Relativistic E and B fields of an infinitely long wire

  1. Jan 23, 2017 #1
    1. The problem statement, all variables and given/known data

    Hi everybody! I have the following problem to solve:

    An infinitely long and thin straight wire carries a constant charge density ##\lambda## and moves at a constant relativistic speed ##\vec{v}## perpendicularly (##\beta##) and parallel (##\alpha##) to its axis.
    a) Determine the ##\vec{E}## and ##\vec{B}## fields in the whole space.
    b) Through which charge density ##\rho## and current density ##\vec{j}## are those fields generated?
    Tip: previously we had the electrostatic potential ##\phi = - \lambda \ln(x^2+y^2)## for an infinitely long straight wire aligned with the ##z##-axis and with charge density ##\lambda##.

    2. Relevant equations

    ##\vec{E} = -\nabla \phi - \partial_t \vec{A}##
    ##\vec{A} = \frac{\mu_0}{4 \pi} \int d^3x'\ \frac{\vec{j} (\vec{x}', t_r)}{|\vec{x} - \vec{x}'|}##
    where ##t_r = t - \frac{|\vec{x} - \vec{x}'|}{c}##
    ##j_{\mu} = (j^0, j^i) = (c \rho, \rho \dot{\vec{x}})##

    3. The attempt at a solution

    Not sure what "parallel" and "perpendicular" here mean. Because of the given potential, I assumed that the wire is moving in the ##x##-direction at speed ##\alpha## and in the ##y##-direction at speed ##\beta##. Would you agree to this interpretation? It could also be that the wire moves in the ##z##-direction though ("parallel" to its axis), but then I imagine that the scalar potential should not be independent of ##z##. Is that right?

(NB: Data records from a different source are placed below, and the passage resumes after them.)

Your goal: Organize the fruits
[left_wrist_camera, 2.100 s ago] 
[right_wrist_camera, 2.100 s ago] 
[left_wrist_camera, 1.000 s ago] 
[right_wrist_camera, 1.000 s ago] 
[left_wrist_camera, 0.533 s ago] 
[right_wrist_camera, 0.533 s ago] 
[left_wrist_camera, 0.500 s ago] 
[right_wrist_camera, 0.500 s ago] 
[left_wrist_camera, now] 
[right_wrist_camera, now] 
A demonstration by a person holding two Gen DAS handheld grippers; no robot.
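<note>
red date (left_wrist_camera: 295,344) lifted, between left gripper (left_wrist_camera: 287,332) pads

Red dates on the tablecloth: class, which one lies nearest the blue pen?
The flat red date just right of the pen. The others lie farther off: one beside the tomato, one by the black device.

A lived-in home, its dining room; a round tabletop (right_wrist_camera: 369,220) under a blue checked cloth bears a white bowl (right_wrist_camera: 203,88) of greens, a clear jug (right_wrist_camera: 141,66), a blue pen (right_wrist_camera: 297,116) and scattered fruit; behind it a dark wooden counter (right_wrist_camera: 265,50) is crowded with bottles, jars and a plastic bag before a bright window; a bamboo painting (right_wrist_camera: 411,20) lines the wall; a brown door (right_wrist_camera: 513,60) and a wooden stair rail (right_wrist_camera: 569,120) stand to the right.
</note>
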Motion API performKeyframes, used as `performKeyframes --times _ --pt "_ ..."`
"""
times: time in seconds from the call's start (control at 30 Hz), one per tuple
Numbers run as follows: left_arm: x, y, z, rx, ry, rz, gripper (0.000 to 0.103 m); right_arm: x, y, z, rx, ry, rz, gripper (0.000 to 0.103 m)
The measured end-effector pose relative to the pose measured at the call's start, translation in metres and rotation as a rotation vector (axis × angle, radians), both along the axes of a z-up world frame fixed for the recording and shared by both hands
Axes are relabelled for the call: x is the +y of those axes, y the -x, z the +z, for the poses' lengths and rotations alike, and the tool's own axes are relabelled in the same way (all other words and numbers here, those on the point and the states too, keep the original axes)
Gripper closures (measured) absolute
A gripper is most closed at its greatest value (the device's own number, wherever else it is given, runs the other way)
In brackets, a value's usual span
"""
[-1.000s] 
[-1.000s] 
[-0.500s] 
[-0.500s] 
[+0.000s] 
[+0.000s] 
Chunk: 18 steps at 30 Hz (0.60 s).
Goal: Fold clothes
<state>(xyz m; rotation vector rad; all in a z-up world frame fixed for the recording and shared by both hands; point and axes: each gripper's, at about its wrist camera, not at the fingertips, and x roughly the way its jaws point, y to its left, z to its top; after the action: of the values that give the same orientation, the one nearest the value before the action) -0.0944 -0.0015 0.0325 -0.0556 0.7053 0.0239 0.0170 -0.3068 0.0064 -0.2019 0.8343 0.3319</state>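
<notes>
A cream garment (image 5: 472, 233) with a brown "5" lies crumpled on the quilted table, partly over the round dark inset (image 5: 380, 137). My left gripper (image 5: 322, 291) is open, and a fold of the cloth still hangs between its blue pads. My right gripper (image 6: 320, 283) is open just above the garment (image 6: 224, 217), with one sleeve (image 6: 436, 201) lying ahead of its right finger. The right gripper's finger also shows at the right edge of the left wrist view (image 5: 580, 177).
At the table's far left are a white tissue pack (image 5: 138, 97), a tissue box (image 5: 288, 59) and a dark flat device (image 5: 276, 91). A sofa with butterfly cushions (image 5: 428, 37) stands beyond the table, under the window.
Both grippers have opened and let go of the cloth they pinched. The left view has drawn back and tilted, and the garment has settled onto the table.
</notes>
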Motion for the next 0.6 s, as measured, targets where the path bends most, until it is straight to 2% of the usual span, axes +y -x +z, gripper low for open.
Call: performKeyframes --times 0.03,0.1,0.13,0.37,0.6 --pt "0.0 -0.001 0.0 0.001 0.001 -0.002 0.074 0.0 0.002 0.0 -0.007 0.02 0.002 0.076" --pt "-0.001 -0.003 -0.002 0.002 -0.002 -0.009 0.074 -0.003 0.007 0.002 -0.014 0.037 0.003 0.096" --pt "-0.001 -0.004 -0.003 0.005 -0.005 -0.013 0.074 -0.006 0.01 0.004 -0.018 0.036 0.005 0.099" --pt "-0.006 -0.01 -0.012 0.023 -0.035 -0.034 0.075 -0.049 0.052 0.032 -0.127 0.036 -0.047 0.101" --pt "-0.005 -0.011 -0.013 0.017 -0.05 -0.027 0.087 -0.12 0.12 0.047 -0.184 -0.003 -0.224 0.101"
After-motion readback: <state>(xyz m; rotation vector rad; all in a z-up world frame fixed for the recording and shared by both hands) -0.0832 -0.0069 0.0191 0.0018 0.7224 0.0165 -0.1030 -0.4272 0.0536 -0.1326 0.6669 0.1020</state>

    If my interpretation is correct I can calculate ##-\nabla \phi## which yields

    ##-\nabla \phi = \frac{2 \lambda}{ x^2+y^2} (x,y,0) = \frac{2 \lambda t}{t^2 (\alpha^2 + \beta^2)} (\alpha, \beta, 0)##

    where I set ##x=\alpha t## and ##y=\beta t##. I am now not sure how to proceed regarding ##\vec{A}## since we didn't study the retarded time/potential yet (I could give it a try though). Should I try to calculate ##t_r## or is there another method I can use?


    Thanks a lot in advance for your suggestions.


    Julien.
     
  2. jcsd
  3. Jan 23, 2017 #2
    Hi again! Actually I got another idea which sounds better to me even though I still don't manage to make it work.

    I first calculate ##\vec{E}'(\vec{x}')## in the frame ##\Sigma'## of the moving wire so that I find myself in an electrostatics situation, therefore allowing me to calculate ##\vec{E}'(\vec{x}') = - \nabla \phi (\vec{x})## and having ##\vec{B}=0## since there is no current in that inertial frame. Then I'd perform a Lorentz transformation on both fields so that I retrieve the electric and magnetic fields in the not moving frame ##\Sigma##. Would that make sense?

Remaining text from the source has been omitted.